= Beginning of Section =

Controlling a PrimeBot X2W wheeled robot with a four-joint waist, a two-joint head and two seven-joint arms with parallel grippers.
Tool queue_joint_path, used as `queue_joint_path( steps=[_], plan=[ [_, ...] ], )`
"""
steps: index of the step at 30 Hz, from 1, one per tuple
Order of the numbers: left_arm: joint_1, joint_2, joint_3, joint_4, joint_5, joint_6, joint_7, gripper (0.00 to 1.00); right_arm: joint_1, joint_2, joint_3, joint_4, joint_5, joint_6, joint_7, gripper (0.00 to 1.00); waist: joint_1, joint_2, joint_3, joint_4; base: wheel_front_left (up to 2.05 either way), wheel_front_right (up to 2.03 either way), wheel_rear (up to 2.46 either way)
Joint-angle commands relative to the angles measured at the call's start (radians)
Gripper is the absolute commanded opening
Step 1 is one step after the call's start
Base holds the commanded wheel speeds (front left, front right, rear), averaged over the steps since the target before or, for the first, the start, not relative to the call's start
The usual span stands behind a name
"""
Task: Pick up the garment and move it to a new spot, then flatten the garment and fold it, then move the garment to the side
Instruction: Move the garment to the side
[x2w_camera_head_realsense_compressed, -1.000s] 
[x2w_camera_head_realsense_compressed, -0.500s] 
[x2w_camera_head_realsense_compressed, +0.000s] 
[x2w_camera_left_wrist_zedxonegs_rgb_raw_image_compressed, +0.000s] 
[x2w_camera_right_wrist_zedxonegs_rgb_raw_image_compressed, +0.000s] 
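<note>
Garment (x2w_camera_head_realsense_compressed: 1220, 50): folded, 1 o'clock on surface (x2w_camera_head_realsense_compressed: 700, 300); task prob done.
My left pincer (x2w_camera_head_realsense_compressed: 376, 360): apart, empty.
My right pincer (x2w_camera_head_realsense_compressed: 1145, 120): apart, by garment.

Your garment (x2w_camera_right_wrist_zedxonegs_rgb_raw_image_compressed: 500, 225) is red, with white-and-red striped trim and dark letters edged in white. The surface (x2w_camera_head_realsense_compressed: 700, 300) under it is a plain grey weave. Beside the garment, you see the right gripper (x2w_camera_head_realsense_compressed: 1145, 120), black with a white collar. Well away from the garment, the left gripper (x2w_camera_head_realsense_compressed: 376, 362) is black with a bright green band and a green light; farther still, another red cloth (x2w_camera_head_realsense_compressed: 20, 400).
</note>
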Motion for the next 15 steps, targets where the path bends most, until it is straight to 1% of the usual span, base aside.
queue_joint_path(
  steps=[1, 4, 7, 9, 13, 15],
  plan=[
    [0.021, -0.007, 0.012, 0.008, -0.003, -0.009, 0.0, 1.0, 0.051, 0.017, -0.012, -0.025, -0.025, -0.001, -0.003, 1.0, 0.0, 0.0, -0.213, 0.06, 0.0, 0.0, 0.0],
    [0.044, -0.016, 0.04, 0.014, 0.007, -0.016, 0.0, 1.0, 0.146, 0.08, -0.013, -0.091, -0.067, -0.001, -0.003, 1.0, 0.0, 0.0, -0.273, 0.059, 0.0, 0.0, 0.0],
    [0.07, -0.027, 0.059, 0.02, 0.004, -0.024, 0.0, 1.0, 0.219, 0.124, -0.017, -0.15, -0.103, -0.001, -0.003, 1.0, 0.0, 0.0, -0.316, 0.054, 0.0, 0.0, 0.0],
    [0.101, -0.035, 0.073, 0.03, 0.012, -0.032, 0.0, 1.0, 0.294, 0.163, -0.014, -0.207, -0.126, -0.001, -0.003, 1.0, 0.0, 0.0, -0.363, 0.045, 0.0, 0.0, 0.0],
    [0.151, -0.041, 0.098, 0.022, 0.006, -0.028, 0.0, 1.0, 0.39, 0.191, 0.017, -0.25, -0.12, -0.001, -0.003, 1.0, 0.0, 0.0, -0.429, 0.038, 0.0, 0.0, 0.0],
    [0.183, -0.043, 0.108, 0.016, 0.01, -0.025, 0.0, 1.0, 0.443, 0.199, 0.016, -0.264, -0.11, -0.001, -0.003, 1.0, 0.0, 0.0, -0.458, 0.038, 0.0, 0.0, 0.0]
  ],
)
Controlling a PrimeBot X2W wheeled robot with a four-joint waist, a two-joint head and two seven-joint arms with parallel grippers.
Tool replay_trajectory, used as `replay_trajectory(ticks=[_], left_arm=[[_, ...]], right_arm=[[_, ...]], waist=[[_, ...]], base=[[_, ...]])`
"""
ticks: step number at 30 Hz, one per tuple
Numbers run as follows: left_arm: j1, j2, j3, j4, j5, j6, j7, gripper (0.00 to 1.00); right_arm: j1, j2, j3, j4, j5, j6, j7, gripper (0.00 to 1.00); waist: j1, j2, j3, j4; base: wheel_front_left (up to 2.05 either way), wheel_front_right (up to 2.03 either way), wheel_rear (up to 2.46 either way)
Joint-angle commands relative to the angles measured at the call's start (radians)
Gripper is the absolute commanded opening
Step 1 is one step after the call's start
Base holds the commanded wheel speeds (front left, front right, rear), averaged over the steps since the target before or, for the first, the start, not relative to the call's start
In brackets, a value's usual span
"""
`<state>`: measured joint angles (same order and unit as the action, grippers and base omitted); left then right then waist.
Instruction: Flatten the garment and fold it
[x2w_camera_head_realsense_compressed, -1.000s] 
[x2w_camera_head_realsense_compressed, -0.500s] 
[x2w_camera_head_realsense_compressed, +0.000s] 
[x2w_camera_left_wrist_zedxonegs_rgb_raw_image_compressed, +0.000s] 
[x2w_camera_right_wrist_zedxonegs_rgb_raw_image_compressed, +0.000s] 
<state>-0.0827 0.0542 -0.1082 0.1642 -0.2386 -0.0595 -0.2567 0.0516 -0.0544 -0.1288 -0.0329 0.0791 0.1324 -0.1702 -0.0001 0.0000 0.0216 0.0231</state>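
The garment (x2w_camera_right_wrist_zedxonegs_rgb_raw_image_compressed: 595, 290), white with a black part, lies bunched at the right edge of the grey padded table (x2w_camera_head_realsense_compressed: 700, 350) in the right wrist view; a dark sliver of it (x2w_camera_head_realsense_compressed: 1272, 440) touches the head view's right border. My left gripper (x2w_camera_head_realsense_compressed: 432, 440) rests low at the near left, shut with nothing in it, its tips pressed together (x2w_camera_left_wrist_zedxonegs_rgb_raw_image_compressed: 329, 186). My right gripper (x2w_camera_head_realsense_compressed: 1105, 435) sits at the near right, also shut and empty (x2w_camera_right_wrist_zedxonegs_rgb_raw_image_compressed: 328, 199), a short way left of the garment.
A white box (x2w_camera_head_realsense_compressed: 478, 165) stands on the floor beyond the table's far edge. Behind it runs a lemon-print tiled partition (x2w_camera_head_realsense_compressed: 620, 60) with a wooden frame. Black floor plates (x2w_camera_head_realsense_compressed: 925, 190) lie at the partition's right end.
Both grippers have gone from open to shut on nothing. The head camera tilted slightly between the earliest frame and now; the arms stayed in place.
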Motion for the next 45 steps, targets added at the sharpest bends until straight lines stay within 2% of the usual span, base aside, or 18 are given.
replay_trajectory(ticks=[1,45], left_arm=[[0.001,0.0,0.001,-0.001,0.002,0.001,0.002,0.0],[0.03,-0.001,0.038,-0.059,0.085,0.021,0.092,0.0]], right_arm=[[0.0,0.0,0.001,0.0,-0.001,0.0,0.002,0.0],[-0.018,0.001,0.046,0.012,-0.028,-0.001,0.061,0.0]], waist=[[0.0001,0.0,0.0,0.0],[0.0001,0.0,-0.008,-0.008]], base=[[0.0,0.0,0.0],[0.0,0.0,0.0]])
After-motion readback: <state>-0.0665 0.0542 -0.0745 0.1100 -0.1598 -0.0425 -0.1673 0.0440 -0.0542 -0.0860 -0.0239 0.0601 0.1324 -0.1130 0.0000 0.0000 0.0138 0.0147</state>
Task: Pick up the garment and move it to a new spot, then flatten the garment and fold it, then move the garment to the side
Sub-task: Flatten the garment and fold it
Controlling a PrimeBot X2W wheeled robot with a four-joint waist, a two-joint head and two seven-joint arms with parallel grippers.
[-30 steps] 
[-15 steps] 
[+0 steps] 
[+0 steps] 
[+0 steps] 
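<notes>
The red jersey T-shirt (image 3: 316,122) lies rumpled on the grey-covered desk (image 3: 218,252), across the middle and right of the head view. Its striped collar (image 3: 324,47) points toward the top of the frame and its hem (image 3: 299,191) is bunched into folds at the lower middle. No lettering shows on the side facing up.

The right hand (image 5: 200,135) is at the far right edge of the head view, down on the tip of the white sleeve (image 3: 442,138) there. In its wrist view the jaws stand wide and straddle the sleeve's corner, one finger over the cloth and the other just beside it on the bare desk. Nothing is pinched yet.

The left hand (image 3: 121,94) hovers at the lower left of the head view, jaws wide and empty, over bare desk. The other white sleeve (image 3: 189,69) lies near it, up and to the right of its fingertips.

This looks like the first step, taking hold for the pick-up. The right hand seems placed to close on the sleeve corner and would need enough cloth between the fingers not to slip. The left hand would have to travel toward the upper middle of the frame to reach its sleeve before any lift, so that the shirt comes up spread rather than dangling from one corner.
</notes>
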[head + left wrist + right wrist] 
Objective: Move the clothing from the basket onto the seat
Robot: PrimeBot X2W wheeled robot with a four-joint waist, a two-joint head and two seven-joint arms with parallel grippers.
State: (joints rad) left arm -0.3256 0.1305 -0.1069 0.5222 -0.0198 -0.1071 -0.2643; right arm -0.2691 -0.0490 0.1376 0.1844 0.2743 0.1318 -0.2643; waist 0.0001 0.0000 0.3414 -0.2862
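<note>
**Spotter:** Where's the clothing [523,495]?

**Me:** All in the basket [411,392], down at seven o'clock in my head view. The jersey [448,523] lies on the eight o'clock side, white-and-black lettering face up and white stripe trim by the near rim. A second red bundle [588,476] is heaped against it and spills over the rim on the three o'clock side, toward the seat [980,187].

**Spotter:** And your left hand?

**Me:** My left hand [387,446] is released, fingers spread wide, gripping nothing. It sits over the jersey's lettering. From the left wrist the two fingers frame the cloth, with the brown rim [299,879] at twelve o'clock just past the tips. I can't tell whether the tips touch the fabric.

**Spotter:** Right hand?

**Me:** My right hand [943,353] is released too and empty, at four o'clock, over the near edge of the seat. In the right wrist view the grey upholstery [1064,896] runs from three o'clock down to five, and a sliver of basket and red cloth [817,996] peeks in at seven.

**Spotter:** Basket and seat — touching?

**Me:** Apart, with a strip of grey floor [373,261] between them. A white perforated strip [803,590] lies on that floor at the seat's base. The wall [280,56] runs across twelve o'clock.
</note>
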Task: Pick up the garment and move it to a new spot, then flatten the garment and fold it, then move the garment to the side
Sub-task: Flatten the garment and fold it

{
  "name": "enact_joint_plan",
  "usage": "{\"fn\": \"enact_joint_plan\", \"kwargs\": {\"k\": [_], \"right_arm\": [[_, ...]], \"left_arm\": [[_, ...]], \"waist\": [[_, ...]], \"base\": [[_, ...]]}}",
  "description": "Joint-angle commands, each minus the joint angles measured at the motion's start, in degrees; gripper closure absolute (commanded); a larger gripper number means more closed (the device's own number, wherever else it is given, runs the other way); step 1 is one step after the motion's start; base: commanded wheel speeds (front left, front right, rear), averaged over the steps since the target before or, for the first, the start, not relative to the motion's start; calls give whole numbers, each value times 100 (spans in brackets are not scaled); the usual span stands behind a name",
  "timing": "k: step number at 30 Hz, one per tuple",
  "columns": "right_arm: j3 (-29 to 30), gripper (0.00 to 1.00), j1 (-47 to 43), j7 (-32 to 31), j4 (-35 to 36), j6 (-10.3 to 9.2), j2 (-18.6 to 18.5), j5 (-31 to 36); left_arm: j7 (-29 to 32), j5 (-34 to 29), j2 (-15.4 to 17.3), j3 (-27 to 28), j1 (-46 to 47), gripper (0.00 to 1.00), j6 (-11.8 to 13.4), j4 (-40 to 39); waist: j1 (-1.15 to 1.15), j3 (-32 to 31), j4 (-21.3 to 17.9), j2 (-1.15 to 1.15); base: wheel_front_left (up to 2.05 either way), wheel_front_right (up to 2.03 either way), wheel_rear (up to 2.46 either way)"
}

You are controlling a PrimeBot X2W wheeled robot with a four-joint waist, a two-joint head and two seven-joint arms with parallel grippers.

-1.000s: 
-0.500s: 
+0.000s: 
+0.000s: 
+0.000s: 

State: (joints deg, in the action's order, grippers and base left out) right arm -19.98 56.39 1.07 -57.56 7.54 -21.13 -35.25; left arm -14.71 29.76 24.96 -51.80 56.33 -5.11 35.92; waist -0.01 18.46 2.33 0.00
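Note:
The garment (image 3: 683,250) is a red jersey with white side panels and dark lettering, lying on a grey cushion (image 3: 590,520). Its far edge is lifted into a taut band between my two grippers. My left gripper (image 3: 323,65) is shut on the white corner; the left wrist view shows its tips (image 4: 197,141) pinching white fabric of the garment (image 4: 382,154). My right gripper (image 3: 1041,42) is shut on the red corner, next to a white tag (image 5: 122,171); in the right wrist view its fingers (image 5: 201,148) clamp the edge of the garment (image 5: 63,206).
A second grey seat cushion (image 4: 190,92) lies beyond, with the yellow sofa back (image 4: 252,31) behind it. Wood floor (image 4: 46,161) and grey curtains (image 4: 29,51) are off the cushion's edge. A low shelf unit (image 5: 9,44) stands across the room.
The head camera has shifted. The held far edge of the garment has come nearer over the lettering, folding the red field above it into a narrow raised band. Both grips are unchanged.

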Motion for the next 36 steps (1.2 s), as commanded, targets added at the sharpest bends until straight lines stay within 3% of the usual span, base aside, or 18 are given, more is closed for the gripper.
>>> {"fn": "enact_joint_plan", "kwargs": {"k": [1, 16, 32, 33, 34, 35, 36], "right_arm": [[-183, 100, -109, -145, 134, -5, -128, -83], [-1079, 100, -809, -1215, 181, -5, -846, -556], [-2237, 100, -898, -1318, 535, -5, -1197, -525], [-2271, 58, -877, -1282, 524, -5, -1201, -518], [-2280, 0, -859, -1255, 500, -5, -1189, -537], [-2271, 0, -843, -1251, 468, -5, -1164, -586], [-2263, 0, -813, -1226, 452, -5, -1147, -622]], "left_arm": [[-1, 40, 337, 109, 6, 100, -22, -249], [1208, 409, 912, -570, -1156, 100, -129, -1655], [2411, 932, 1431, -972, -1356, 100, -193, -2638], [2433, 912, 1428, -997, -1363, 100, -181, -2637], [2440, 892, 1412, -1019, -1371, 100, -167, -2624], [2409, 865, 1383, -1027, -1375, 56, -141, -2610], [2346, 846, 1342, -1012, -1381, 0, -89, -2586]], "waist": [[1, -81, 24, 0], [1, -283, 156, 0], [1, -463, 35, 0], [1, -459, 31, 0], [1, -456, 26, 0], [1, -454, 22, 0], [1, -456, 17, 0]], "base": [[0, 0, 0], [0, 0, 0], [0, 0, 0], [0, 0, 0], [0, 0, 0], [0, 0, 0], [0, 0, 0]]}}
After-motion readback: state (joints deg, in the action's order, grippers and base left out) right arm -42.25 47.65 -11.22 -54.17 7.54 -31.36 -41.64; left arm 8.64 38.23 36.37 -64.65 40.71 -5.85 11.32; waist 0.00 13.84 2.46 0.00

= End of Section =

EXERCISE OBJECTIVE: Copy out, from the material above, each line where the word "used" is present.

REPLY:
Tool queue_joint_path, used as `queue_joint_path( steps=[_], plan=[ [_, ...] ], )`
Tool replay_trajectory, used as `replay_trajectory(ticks=[_], left_arm=[[_, ...]], right_arm=[[_, ...]], waist=[[_, ...]], base=[[_, ...]])`

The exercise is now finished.